ASSIGNMENT: Set down each line of the data below exactly.

GIVEN DATA:
● ● ● ●

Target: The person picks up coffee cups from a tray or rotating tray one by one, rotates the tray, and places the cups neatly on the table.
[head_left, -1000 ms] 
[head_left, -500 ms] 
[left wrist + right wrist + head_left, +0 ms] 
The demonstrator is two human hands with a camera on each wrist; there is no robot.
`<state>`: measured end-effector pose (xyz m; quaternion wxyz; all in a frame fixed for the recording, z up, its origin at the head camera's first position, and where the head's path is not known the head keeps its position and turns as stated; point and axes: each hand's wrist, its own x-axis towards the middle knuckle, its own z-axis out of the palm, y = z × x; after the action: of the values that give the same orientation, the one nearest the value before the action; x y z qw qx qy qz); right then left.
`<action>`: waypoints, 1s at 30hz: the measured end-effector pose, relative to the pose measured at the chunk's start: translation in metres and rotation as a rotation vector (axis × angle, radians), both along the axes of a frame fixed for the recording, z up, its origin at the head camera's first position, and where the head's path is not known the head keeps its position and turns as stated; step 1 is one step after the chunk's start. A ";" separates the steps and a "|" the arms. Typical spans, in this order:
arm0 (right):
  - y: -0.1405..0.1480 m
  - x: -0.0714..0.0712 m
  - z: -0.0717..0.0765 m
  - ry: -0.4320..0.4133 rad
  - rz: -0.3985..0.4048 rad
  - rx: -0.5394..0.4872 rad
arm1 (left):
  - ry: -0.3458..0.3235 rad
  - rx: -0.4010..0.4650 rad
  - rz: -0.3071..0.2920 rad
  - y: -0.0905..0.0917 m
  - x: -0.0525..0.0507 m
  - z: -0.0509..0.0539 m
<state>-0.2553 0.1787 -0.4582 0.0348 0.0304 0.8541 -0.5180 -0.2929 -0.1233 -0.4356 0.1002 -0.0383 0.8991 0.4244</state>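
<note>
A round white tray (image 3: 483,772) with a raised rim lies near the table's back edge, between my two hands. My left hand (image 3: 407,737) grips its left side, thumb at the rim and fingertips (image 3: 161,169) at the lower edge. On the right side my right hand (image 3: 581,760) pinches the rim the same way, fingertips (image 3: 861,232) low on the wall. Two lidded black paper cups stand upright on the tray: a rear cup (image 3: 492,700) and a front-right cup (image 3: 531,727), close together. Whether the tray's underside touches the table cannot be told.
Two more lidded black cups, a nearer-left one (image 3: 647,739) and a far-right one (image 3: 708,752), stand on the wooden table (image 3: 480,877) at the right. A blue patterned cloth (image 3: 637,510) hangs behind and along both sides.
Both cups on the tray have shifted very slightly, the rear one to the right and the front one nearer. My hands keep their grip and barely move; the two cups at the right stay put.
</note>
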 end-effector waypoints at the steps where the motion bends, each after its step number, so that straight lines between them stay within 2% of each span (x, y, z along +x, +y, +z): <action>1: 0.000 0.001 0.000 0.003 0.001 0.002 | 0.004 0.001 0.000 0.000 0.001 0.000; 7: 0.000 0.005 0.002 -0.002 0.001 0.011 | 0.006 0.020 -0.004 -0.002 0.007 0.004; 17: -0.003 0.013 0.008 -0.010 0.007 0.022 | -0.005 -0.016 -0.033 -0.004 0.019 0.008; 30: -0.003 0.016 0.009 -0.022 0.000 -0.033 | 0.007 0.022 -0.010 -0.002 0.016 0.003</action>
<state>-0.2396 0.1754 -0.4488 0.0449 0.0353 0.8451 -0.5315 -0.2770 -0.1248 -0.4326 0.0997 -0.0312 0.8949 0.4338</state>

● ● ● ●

WRITTEN ANSWER:
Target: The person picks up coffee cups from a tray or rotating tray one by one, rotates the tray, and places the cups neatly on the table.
[head_left, -1000 ms] 
[head_left, -500 ms] 
[left wrist + right wrist + head_left, +0 ms] 
The demonstrator is two human hands with a camera on each wrist; there is no robot.
`<state>`: measured end-effector pose (xyz m; quaternion wxyz; all in a frame fixed for the recording, z up, its origin at the head camera's first position, and where the head's path is not known the head keeps its position and turns as stated; point and axes: each hand's wrist, its own x-axis towards the middle knuckle, its own z-axis out of the palm, y = z × x; after the action: of the values that give the same orientation, the one nearest the value before the action; x y z qw qx qy qz); right then left.
`<action>`: waypoints, 1s at 30hz: the measured end-effector pose, relative to the pose measured at the chunk's start: translation in metres and rotation as a rotation vector (axis × angle, radians), both along the axes of a frame fixed for the recording, z up, its origin at the head camera's first position, and where the head's path is not known the head keeps its position and turns as stated; step 1 is one step after the chunk's start. A ";" separates the steps and a "|" the arms. Typical spans, in this order:
arm0 (right):
  - y: -0.1405..0.1480 m
  - x: -0.0714..0.0712 m
  - z: -0.0717..0.0765 m
  - ry: -0.4320..0.4133 rad
  - rz: -0.3985..0.4048 rad
  - rx: -0.5394..0.4872 rad
arm1 (left):
  - ry: -0.3458..0.3235 rad
  - rx: -0.4010..0.4650 rad
  - rz: -0.3071..0.2920 rad
  - y: -0.0905..0.0917 m
  - x: -0.0525..0.0507 m
  - z: -0.0509..0.0539 m
<state>-0.2553 0.1787 -0.4582 0.0348 0.0304 0.8541 -0.5180 -0.2929 -0.1233 -0.4356 0.1002 -0.0383 0.8991 0.4244</state>
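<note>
A round white tray (image 3: 483,772) with a raised rim lies near the table's back edge, between my two hands. My left hand (image 3: 407,737) grips its left side, thumb at the rim and fingertips (image 3: 161,169) at the lower edge. On the right side my right hand (image 3: 581,760) pinches the rim the same way, fingertips (image 3: 861,232) low on the wall. Two lidded black paper cups stand upright on the tray: a rear cup (image 3: 492,700) and a front-right cup (image 3: 531,727), close together. Whether the tray's underside touches the table cannot be told.
Two more lidded black cups, a nearer-left one (image 3: 647,739) and a far-right one (image 3: 708,752), stand on the wooden table (image 3: 480,877) at the right. A blue patterned cloth (image 3: 637,510) hangs behind and along both sides.
Both cups on the tray have shifted very slightly, the rear one to the right and the front one nearer. My hands keep their grip and barely move; the two cups at the right stay put.
</note>
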 end-effector waypoints at the steps where the motion bends, each after its step number, so that straight lines between them stay within 2% of each span (x, y, z along +x, +y, +z): <action>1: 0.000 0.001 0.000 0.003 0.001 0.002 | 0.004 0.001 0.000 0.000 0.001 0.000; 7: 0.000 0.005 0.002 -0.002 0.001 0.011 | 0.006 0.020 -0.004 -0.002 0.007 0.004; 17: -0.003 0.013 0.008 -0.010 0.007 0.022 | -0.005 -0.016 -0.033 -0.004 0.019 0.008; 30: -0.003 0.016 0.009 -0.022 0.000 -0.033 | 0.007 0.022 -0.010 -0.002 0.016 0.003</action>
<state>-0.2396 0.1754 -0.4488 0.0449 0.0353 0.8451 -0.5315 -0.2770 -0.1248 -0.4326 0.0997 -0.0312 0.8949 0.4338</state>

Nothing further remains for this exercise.